DATA SEGMENT:

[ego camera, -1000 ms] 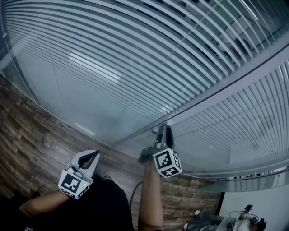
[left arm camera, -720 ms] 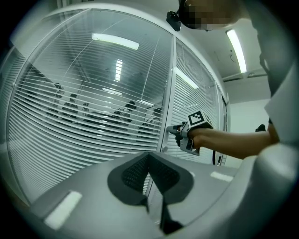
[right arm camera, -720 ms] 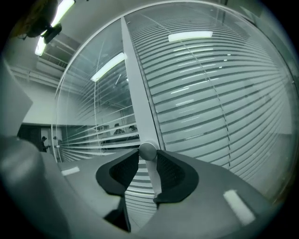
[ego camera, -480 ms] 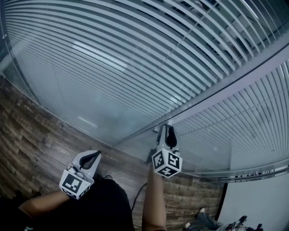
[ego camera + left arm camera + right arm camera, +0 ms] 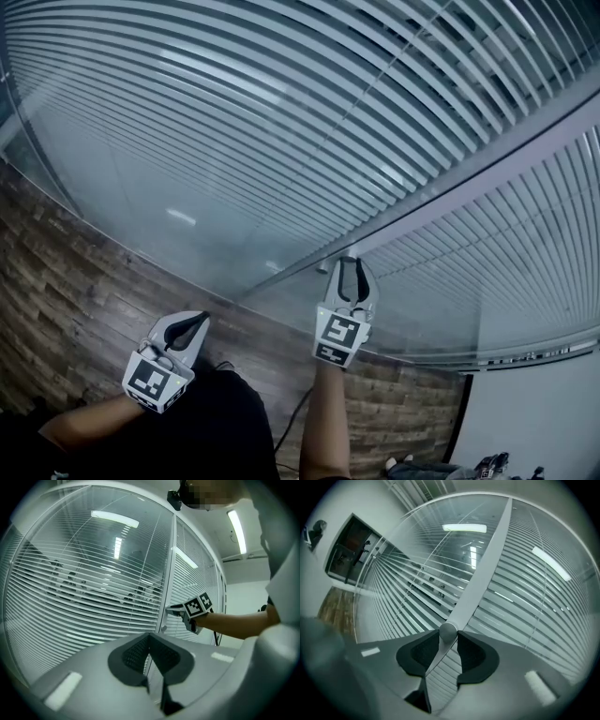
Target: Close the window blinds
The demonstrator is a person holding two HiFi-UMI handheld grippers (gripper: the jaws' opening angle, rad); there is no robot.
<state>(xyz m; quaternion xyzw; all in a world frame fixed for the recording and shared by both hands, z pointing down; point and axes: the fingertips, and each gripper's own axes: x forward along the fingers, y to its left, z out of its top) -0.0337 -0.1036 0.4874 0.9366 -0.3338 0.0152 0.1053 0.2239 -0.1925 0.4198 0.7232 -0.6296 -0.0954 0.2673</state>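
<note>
Wood flooring (image 5: 66, 291) is running along the foot of a glass wall (image 5: 122, 202), behind which the window blinds (image 5: 281, 112) are hanging with slats tilted open. The right tongs (image 5: 352, 272) are clamping the round knob (image 5: 448, 631) on the grey frame post (image 5: 483, 564). The knob-turning step seems to be in hand, calling for more wrist roll. The left tongs (image 5: 192, 323) are idling together, empty, well apart from the glass, leaving open room.

Glass pane (image 5: 216, 216) and frame post (image 5: 469, 185) bar the way to the slats (image 5: 281, 84); space before them lies free
</note>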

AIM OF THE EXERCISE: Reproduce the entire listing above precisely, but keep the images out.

OUTPUT FOR THIS EXERCISE:
[ego camera, -1000 ms] 
[left arm camera, -720 ms] 
[right arm camera, -720 ms] 
[ego camera, -480 ms] 
[ego camera + left arm camera + right arm camera, +0 ms] 
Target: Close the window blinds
The demonstrator is a person holding two HiFi-UMI handheld grippers (gripper: the jaws' opening angle, rad); there is no robot.
<state>(xyz m; quaternion xyzw; all in a world frame fixed for the recording and shared by both hands, z pointing down; point and axes: the fingertips, and each gripper's own axes: x forward along the fingers, y to its left, z out of its top) -0.0337 -0.1036 0.4874 0.9366 -0.3338 0.0152 0.1053 0.2239 -0.1925 0.4198 0.7232 -0.6296 -0.0954 0.2673</state>
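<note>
Wood flooring (image 5: 66, 291) is running along the foot of a glass wall (image 5: 122, 202), behind which the window blinds (image 5: 281, 112) are hanging with slats tilted open. The right tongs (image 5: 352, 272) are clamping the round knob (image 5: 448, 631) on the grey frame post (image 5: 483, 564). The knob-turning step seems to be in hand, calling for more wrist roll. The left tongs (image 5: 192, 323) are idling together, empty, well apart from the glass, leaving open room.

Glass pane (image 5: 216, 216) and frame post (image 5: 469, 185) bar the way to the slats (image 5: 281, 84); space before them lies free
</note>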

For this exercise, nothing more is required.